First, we'll generate the data (see section 1.11.1) and and sort it (section 1.5.6).


data ds;
do id = 1 to 10;
x = normal(0);
output;
end;
run;

proc sort data=ds; by x; run;


Then we'll find the closest pairing and find their IDs. There's relatively complicated stuff going on here, so we annotate within the code rather than try to explain in text.


data smallest;
set ds end=eof;
retain smalldist last lastid smallid largeid;
/* variables we keep between processing observations
in the ds dataset */
if _n_ gt 1 then do; /* no diff for the smallest obs */
smalldist = min(smalldist, x - last);
/* is it smaller now than last time? */
if smalldist = x - last then do; /* if so */
smallid = lastid;
/* the current smallest id is the one
from the last row */
largeid = id;
/* and the current largest id is */
end; /* the one in this row */
end;
last = x; /* if this row turns out to be the */
lastid = id; /* smaller end of the smallest pair */
/* we'll need to know x and the id */
if eof then output; /* if we're at the last row, stop */
run;


The value of smalldist is missing for the first execution of the min function, which returns the minimum of the non-missing observations as discussed in section 1.4.14. Note that the end option to the set statement makes a temporary variable which = 1 for the last row of the data set. An output statement is the implicit last line of all data steps. When it is explicit, lines are output only when the condition is true.

The result is a one-line data set with the two IDs as smallid and largeid and their distance as smalldist.

Here is an example of the generated input data and the resulting smallest dataset.


proc print data = ds; run;

Obs id x

1 8 -2.14041
2 2 -1.17532
3 10 -0.80683
4 4 -0.77437
5 9 -0.06806
6 5 0.14425
7 6 0.40988
8 7 0.66603
9 1 0.68565
10 3 1.86831

proc print data = smallest;
var smalldist smallid largeid;
run;

Obs smalldist smallid largeid

1 0.019622 7 1



R

First, generate data (1.11.1). Next, sort the observations (1.5.6), then find the adjacent differences.


id <- 1:10
x <- rnorm(10)
sortx <- x[order(x)]
oneless <- sortx[2:length(x)]
diff <- oneless - sortx[1:length(x)-1]


Again, the next step is complex, but the use of indexing makes intra-code comments awkward, so we attempt to explain it here. The ID of the smaller of the two observations with the smallest distance is the value in the ID vector that's in the place where x equals the value of the sorted x vector that's in the same place as the smallest difference. The larger ID can be found the same way, using the shifted vector.
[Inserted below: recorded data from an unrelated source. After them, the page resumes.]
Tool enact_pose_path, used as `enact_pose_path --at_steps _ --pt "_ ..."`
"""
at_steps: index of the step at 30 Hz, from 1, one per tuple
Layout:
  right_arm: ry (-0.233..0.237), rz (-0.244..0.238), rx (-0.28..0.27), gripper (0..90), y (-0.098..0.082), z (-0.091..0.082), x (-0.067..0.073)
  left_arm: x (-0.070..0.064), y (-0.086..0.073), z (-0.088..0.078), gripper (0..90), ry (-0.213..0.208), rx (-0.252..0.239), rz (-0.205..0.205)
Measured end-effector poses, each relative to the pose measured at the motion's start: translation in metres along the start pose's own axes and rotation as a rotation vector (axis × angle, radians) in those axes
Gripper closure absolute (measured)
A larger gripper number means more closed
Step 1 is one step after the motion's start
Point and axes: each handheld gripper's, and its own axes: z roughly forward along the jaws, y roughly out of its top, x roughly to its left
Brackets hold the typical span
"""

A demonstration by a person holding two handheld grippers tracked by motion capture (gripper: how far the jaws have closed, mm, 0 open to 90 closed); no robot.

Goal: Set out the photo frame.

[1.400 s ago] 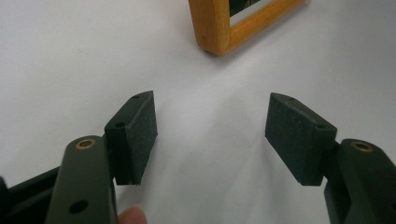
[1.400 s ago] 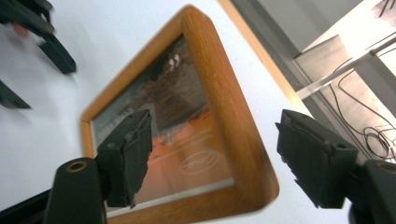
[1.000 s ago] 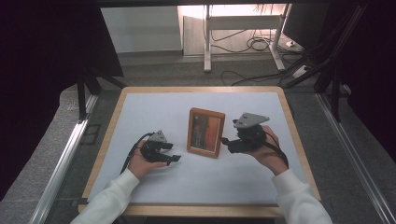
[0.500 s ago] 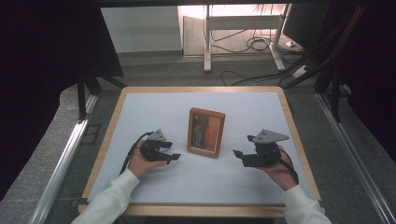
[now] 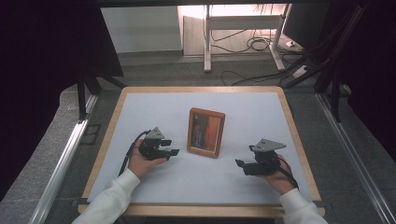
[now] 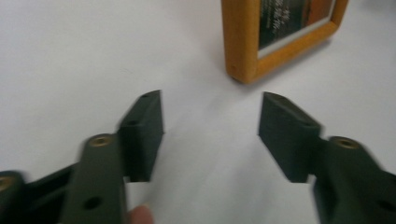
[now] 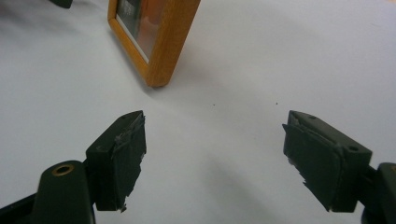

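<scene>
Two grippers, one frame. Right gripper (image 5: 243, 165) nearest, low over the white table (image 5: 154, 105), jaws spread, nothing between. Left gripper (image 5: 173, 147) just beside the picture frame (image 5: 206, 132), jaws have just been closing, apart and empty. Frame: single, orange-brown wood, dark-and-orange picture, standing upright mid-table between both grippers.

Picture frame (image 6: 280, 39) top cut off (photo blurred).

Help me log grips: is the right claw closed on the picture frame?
No. In the right gripper view the right claw is open over bare table, with the wooden picture frame farther off and untouched.
</scene>
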Motion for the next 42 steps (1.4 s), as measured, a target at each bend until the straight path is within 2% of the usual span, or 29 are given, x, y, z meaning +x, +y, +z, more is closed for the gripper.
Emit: enact_pose_path --at_steps 5,7,9,15,18,20,24,28,30,32,35,39,42 --pt "-0.017 0.005 0.006 21.6 -0.004 -0.001 0.0 0.003 0.004 0.002 77.0 0.022 -0.003 -0.019" --pt "-0.025 0.007 0.009 21.6 -0.006 -0.003 0.0 0.003 0.006 0.007 85.4 0.018 0.013 -0.017" --pt "-0.027 0.012 0.011 21.6 -0.009 -0.004 -0.001 0.002 0.011 0.014 89.4 0.007 0.03 -0.014" --pt "-0.034 0.03 0.012 21.5 -0.013 -0.006 -0.003 -0.001 0.021 0.036 90.0 -0.009 0.068 -0.012" --pt "-0.036 0.034 0.01 21.3 -0.013 -0.007 -0.004 0.001 0.023 0.042 90.0 -0.013 0.067 -0.024" --pt "-0.036 0.033 0.009 21.2 -0.013 -0.007 -0.004 0.002 0.024 0.043 90.0 -0.017 0.059 -0.035" --pt "-0.037 0.032 0.013 21.1 -0.013 -0.006 -0.004 0.0 0.026 0.044 90.0 -0.023 0.059 -0.029" --pt "-0.039 0.028 0.016 21.1 -0.013 -0.005 -0.004 -0.003 0.026 0.044 90.0 -0.049 0.051 -0.026" --pt "-0.041 0.026 0.017 21.1 -0.013 -0.005 -0.004 -0.005 0.027 0.043 90.0 -0.039 0.056 -0.014" --pt "-0.042 0.026 0.02 21.1 -0.013 -0.005 -0.004 -0.005 0.027 0.043 90.0 -0.046 0.052 -0.024" --pt "-0.042 0.025 0.02 21.0 -0.013 -0.005 -0.004 -0.006 0.026 0.042 90.0 -0.045 0.057 -0.017" --pt "-0.041 0.027 0.018 21.0 -0.013 -0.006 -0.004 -0.009 0.025 0.042 90.0 -0.066 0.057 -0.025" --pt "-0.042 0.026 0.019 21.0 -0.013 -0.006 -0.004 -0.011 0.024 0.042 90.0 -0.07 0.066 -0.011"
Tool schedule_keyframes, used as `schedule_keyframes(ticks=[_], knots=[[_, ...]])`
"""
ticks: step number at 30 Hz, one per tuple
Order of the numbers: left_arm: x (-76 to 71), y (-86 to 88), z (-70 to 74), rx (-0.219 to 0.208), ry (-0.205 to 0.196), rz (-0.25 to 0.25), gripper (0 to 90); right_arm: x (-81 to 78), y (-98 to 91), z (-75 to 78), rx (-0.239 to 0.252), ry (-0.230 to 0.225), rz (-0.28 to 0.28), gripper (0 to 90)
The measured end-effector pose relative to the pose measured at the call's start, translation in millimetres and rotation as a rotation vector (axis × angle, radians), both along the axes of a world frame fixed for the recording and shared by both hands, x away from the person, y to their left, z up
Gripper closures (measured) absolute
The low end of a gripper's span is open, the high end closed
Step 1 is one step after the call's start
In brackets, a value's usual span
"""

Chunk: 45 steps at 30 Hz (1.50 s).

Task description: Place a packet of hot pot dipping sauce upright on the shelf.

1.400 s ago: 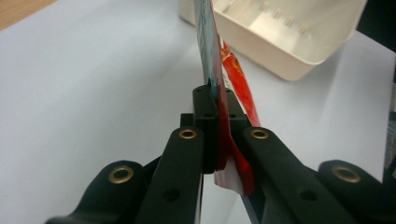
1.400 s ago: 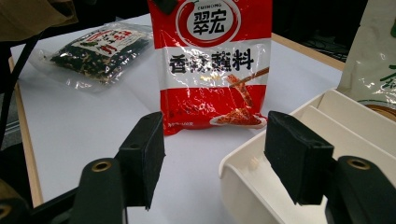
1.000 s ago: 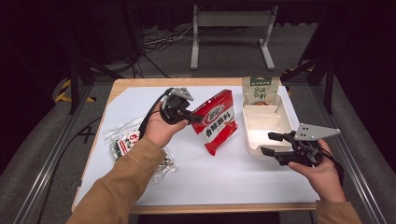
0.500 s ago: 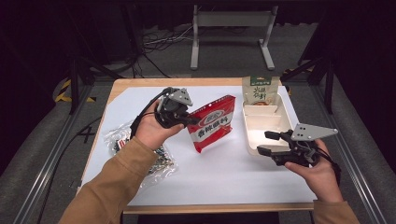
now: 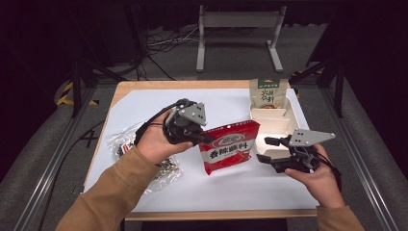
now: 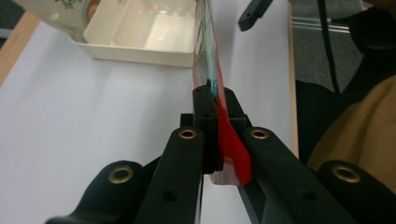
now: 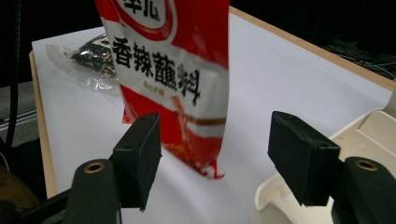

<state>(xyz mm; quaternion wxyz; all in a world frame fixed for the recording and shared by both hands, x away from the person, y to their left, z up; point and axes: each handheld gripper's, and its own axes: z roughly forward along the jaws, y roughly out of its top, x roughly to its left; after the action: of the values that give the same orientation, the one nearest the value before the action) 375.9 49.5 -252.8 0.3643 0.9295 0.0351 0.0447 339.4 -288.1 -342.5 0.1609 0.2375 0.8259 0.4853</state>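
A red seasoning packet (image 5: 230,147) with white lettering hangs above the white table, held by its left edge. My left gripper (image 5: 207,138) is shut on that edge; in the left gripper view its jaws (image 6: 215,100) pinch the packet (image 6: 208,56) edge-on. My right gripper (image 5: 264,149) is open just right of the packet, beside the cream tray (image 5: 276,126). Its jaws have just been opening. In the right gripper view the packet (image 7: 173,79) hangs a little beyond the spread gripper (image 7: 219,149), and no pad touches it.
A green-and-white pouch (image 5: 268,94) stands at the far end of the tray. Clear bags with dark contents (image 5: 125,144) lie at the table's left, under the left forearm. The tray's rim (image 7: 273,200) sits close under my right jaw.
My left hand has carried the red packet up and toward the near right, closer to my right gripper. My right hand has stayed in place, its jaws spread slightly wider.
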Motion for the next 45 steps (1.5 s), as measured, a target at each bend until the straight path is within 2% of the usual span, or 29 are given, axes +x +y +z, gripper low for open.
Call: schedule_keyframes(ticks=[8, 16, 18, 24, 27, 34, 40, 44, 45], knots=[[-11.8, -9.2, 2.1, -0.008, -0.002, -0.089, 89.5, -1.1, 12.1, -4.0, -0.004, 0.023, 0.062, 36.1], [-19.5, -14.9, 4.8, -0.014, -0.013, -0.121, 89.5, -0.8, 21.9, -6.7, -0.018, 0.034, 0.133, 43.6], [-20.3, -16.2, 4.5, -0.014, -0.014, -0.121, 89.5, -0.7, 23.6, -7.0, -0.023, 0.027, 0.155, 48.4], [-25.5, -18.0, 5.9, -0.016, -0.028, -0.132, 89.4, -3.3, 27.2, -5.1, -0.064, -0.022, 0.251, 75.5], [-27.0, -16.8, 6.8, -0.019, -0.033, -0.127, 89.4, -4.2, 27.7, -3.2, -0.071, -0.015, 0.28, 84.9], [-24.4, -12.8, 6.7, -0.027, -0.024, -0.114, 89.3, -5.0, 30.5, -0.8, -0.074, 0.011, 0.297, 86.6], [-22.4, -10.9, 6.0, -0.039, -0.024, -0.108, 89.1, -5.1, 30.8, 0.6, -0.075, 0.012, 0.297, 86.8], [-21.3, -8.8, 5.9, -0.054, -0.021, -0.104, 88.6, -5.4, 30.6, 2.1, -0.07, 0.018, 0.296, 87.0], [-20.8, -6.9, 5.6, -0.073, -0.024, -0.102, 88.2, -5.3, 30.3, 2.5, -0.067, 0.021, 0.297, 87.0]])
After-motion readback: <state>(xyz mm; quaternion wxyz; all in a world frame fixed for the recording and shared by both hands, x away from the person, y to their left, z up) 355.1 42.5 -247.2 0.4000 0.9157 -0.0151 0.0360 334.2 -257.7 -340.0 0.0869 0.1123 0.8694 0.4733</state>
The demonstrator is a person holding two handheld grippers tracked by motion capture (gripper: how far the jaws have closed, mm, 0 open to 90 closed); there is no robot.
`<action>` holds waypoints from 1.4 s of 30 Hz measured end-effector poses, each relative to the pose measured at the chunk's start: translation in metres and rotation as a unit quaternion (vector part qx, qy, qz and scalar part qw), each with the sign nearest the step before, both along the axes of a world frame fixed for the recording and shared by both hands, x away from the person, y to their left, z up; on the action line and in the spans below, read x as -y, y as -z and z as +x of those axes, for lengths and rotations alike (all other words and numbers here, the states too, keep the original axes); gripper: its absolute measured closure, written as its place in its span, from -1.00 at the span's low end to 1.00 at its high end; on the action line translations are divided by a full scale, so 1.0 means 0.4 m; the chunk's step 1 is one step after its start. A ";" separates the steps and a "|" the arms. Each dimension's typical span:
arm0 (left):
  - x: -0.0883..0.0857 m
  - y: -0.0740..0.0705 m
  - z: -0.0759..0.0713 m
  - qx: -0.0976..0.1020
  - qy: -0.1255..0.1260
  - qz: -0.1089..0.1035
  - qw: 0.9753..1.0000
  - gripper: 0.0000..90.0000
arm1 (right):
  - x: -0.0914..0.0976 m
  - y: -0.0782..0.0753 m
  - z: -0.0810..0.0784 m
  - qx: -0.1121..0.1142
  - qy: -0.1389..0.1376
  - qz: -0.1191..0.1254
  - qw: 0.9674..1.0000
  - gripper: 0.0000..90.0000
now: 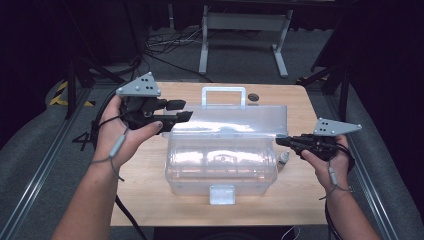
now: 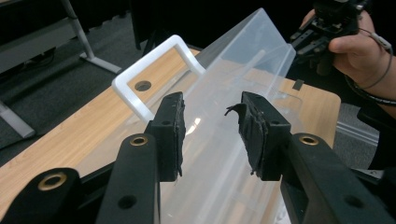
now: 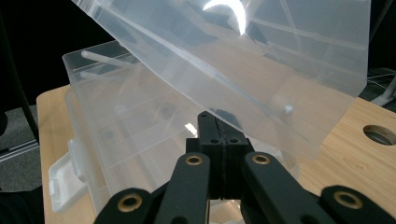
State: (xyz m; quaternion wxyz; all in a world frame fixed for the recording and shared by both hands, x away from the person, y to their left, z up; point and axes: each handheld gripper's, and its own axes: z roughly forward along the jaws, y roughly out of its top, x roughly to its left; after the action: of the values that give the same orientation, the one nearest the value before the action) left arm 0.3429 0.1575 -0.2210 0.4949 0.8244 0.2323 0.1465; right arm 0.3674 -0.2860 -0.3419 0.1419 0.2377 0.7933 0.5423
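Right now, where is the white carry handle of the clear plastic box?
In the high view the white handle stands at the far edge of the raised lid, mid-table, just left of the round table hole.

The storage box [image 1: 220,167] is clear, see-through plastic, its raised lid [image 1: 235,120] the same, with a white handle [image 1: 223,91] and a frosted white latch [image 1: 222,194]. Under the box, the table [image 1: 150,175] is pale wood grain. Both grippers [image 1: 182,111] [image 1: 280,141] beside the box are black with grey plates.
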 end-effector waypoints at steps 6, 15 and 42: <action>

smallid <- id[x == sortx[which.min(diff)]]
largeid <- id[x == oneless[which.min(diff)]]
smalldist <- min(diff)



> options(digits=2)
> x
[1] 1.412 -0.518 1.298 0.351 2.123 -1.388
[7] 0.431 1.268 0.658 -0.014
> sortx
[1] -1.388 -0.518 -0.014 0.351 0.431 0.658
[7] 1.268 1.298 1.412 2.123
> oneless
[1] -0.518 -0.014 0.351 0.431 0.658 1.268
[8] 1.298 1.412 2.123
> diff
[1] 0.87 0.50 0.36 0.08 0.23 0.61 0.03 0.11 0.71
> smallid
[1] 8
> largeid
[1] 3
> smalldist
[1] 0.03

2 comments:

nacnudus said...

Note that in R, "diff" is a function. So the lines:

sortx <- x[order(x)]
oneless <- sortx[2:length(x)]
diff <- oneless - sortx[1:length(x)-1]

not only redefine a base function as a vector(!) but can be replaced with the simpler code:
diffx <- diff(x[order(x)])

Subsequent uses of "diff" in the post need to be replaced with "diffx"

Nick Horton said...

While I agree that it's poor style to use the same name for an object as a function, it doesn't overwrite it in the way that you suggest. Here's an example immediately after running the code in the entry:

> diff(c(3,2))
[1] -1
> diff
[1] 1.050152551 0.467807397 0.027438018 0.308591548 0.194177152 0.298517741 0.098446471 0.007216097 0.616300595

That being said, I'll be more careful in the future in picking names for objects.

Best wishes for the remainder of the International Year of Statistics.